Per una volta andiamo oltre la questione birra, anche se sempre di enogastronomia - per così dire - si tratta. Risale a pochi giorni fa la notizia che McDonald's aprirà il prossimo anno il primo ristorante a Ho Chi Min: il Vietnam diventerà così il 123° Paese al mondo ad avere almeno un posto dove andare a procurarsi un BigMac, con relative prolusioni sull'egemonia culturale americana sul resto del mondo. Ora, al di là del fatto che se esistono oltre 200 Stati ciò significa che per più tenaci avversari della grande M c'è ancora speranza, la notizia mi ha stimolato qualche ulteriore considerazione rispetto ai torrenti di parole già scritti sul legame tra fast food e cultura gastronomica locale.
Innanzitutto, mi ha fatto venire alla mente per contrasto il caso boliviano: lì McDonald's, dopo 14 anni di onorata attività, nel 2002 ha deciso di lasciare il Paese semplicemente perché questa non era economicamente sostenibile: in sostanza, come diversi giornali e blog hanno riferito, il menù proposto era "l'esatto contrario di ciò che un buon pasto dovrebbe essere secondo un boliviano", e quindi erano rimasti in pochi appassionati a frequentare i fast food. A quanto pare non sono bastati gli sforzi che la multinazionale californiana da tempo compie per adattare le proprie proposte a ciascun Paese, così da intercettare al meglio il segmento di mercato in questione.
E in effetti ce ne siamo ben resi conto in Italia, dato che il potenziale enogastronomico del Bel Paese non è certo sfuggito ai piani alti dell'azienda: dall'hamburger fatto unicamente con carne italiana (basti pensare al tanto pubblicizzato McItaly), ai panini con formaggi tipici locali, non si può dire che la buona volontà di venire incontro ai gusti degli italiani sia mancata. Solo che, in un Paese come il nostro, c'è un'altra questione da considerare, fattami notare già qualche anno fa dalla mia buona amica australiana Laura Bonacci.
Ci trovavamo a Roma, vicino al Pantheon. Lì a poca distanza campeggiava l'insegna di un McDonald's, ubicato - si leggeva - a soli cinque minuti da lì. Ma come, ha chiesto Laura, permettono che venga aperto un McDonald's qui? L'ho guardata stupita: perché non dovrebbero? Beh, ha spiegato lei, la legge australiana non consente di aprire nelle città storiche esercizi commerciali che non siano "in armonia": a Beechworth, ad esempio, non c'è nessun fast food. Notare che la cittadina in questione, da cui Laura proviene, è stata fondata nel 1853: un'inezia dal nostro punto di vista, ma sufficiente secondo i canoni australiani per essere considerata patrimonio storico nazionale e soggiacere alla legislazione relativa.

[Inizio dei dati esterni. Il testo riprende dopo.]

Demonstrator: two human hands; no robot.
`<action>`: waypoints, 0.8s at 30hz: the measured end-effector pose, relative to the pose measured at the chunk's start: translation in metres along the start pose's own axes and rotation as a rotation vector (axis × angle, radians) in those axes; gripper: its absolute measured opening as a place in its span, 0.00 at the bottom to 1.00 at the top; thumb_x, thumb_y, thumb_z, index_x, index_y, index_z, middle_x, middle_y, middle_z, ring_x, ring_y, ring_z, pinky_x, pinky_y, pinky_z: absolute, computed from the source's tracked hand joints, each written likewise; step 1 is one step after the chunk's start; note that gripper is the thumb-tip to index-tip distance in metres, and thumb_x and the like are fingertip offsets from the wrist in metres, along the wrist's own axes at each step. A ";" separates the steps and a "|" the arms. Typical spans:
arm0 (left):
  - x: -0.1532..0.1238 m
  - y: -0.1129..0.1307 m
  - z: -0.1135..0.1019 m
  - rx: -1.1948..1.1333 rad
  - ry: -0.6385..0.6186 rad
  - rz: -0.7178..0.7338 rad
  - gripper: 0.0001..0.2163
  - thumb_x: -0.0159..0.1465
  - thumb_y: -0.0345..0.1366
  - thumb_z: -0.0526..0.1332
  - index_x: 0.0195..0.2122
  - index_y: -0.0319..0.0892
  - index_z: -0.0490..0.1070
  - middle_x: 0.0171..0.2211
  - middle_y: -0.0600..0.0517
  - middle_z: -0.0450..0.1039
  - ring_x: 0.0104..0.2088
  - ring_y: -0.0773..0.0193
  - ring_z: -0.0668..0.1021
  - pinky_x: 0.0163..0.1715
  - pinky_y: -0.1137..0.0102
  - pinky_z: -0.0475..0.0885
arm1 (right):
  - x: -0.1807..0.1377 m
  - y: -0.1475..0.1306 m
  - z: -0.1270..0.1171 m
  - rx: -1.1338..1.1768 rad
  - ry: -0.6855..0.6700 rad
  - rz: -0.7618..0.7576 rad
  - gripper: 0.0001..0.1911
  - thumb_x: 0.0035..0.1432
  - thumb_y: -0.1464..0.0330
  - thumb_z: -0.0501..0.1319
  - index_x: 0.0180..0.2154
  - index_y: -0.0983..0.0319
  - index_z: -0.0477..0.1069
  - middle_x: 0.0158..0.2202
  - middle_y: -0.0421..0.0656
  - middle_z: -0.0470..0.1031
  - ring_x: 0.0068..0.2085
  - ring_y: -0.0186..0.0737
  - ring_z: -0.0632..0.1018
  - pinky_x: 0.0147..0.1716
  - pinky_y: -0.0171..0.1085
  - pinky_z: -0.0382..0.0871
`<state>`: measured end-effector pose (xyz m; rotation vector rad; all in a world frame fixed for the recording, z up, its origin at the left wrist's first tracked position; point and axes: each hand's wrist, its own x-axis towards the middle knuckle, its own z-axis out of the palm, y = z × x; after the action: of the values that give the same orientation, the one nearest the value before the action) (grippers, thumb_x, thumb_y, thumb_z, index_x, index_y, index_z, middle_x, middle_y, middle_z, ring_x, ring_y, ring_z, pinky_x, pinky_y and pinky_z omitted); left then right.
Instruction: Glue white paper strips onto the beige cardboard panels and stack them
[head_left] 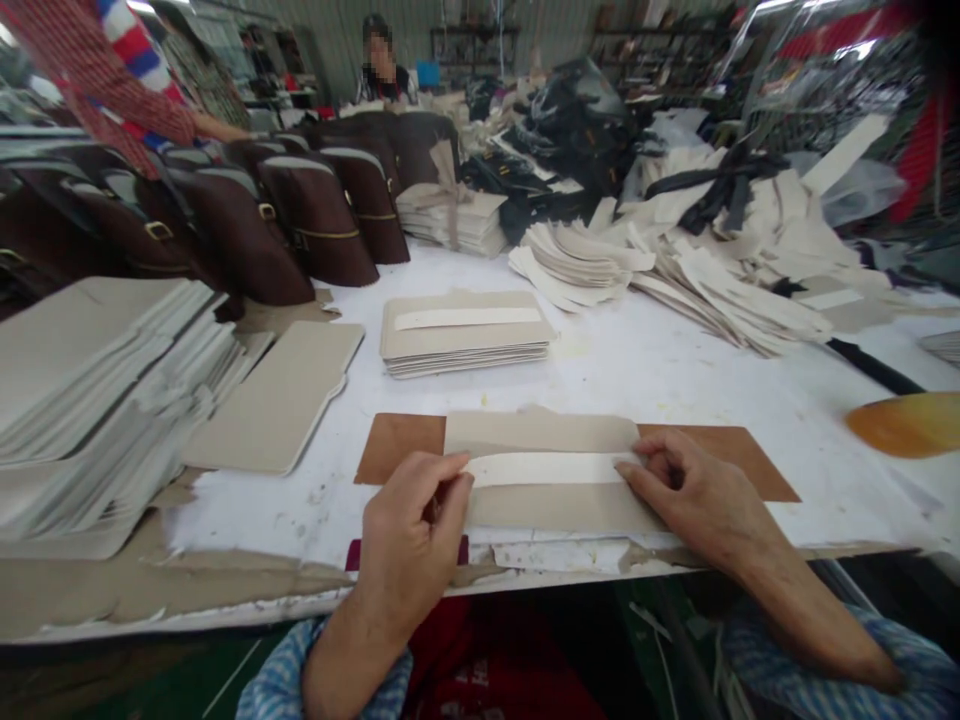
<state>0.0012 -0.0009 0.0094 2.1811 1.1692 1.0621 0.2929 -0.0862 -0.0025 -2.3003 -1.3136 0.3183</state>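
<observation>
A narrow white strip (551, 468) lies across a beige panel (555, 508) at the table's front edge. My left hand (416, 520) pinches the strip's left end between thumb and fingers. At the right end, my right hand (686, 490) is closed with thumb and forefinger on the strip. Beneath the panel, a brown piece (724, 460) shows on both sides. Just behind sits a neat stack of beige panels (465, 335), topped by another white strip (466, 317).
Stacked beige panels (82, 370) and a loose panel (281, 395) lie on the left. Dark brown bags (319, 210) stand behind them. Bundles of pale strips (720, 285) cover the back right, near an amber-coloured oval object (904, 424). A co-worker's arm (127, 90) reaches over the bags.
</observation>
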 end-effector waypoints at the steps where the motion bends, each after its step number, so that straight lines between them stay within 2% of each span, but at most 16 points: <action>1: 0.002 -0.002 0.002 0.015 0.005 -0.055 0.10 0.69 0.35 0.59 0.43 0.44 0.80 0.31 0.51 0.79 0.31 0.63 0.79 0.34 0.71 0.75 | 0.000 0.001 0.000 0.000 0.000 -0.001 0.16 0.53 0.51 0.60 0.36 0.55 0.69 0.20 0.38 0.71 0.22 0.44 0.73 0.25 0.41 0.59; 4: 0.007 -0.006 0.007 0.064 -0.006 -0.139 0.10 0.67 0.35 0.59 0.44 0.44 0.80 0.32 0.52 0.79 0.33 0.61 0.80 0.38 0.67 0.76 | 0.001 0.002 0.000 -0.008 -0.011 -0.001 0.17 0.53 0.50 0.59 0.36 0.55 0.70 0.21 0.39 0.72 0.22 0.45 0.74 0.25 0.41 0.60; 10: 0.009 -0.009 0.012 0.147 -0.043 -0.193 0.10 0.66 0.34 0.60 0.44 0.45 0.80 0.35 0.50 0.81 0.37 0.58 0.81 0.43 0.65 0.76 | 0.001 0.003 -0.001 -0.019 -0.031 0.003 0.18 0.54 0.49 0.58 0.37 0.55 0.70 0.21 0.39 0.71 0.23 0.46 0.74 0.26 0.42 0.61; 24: 0.011 -0.007 0.016 0.307 -0.051 -0.129 0.09 0.67 0.31 0.61 0.45 0.43 0.79 0.36 0.50 0.80 0.38 0.57 0.82 0.39 0.66 0.73 | 0.002 0.001 -0.001 -0.021 -0.048 0.011 0.18 0.53 0.49 0.58 0.37 0.55 0.70 0.21 0.39 0.71 0.23 0.46 0.74 0.27 0.42 0.60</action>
<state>0.0140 0.0118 -0.0007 2.3052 1.5105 0.8118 0.2951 -0.0857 -0.0022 -2.3317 -1.3333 0.3672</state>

Non ho potuto non pensare che, se così stessero le cose anche qui, McDonald's si troverebbe a dover chiudere buona parte dei suoi 450 ristoranti in Italia: un bel colpo sui 972 milioni di euro di giro d'affari che l'azienda ha dichiarato per il 2011 nel nostro Paese. Forse una parte relativamente poco significativa rispetto al fatturato totale di 8,6 miliardi di dollari e ai 34 mila ristoranti a livello mondiale; ma stiamo comunque parlando di un gruppo che dà lavoro a 16 mila dipendenti, e che a quanto pare mantiene comunque un certo appeal sui nostri compatrioti se serve 700 mila pasti ogni giorno (su 69 milioni a livello globale).
Certo, si dirà, specie nelle località turistiche, un luogo in cui mangiare velocemente e a buon mercato fa comodo, al di là di quanto possa contrastare con i monumenti che vi stanno accanto. Ma a voler ben vedere l'Italia - e non solo - pullula di esempi di cibo da strada che soddisfa questi requisiti da ben prima che la M sbarcasse da noi nel 1985: dalle pizze al taglio ai chioschi di panini, non c'è che l'imbarazzo della scelta. Inoltre, è un fatto che il cibo offerto in ciascuna città è una vera e propria questione immagine: Napoli non sarebbe pensabile senza le pizzerie o i banchetti che servono sfogliatelle in strada, né Palermo senza i venditori ambulanti di arancini e cannoli, per cui un fast food nel posto "sbagliato" può avere un impatto non trascurabile - appunto - sull'immagine complessiva della città stessa. Insomma, la questione non è solo gastronomica, ma investe più in largo la gestione del patrimonio storico e culturale del nostro Paese.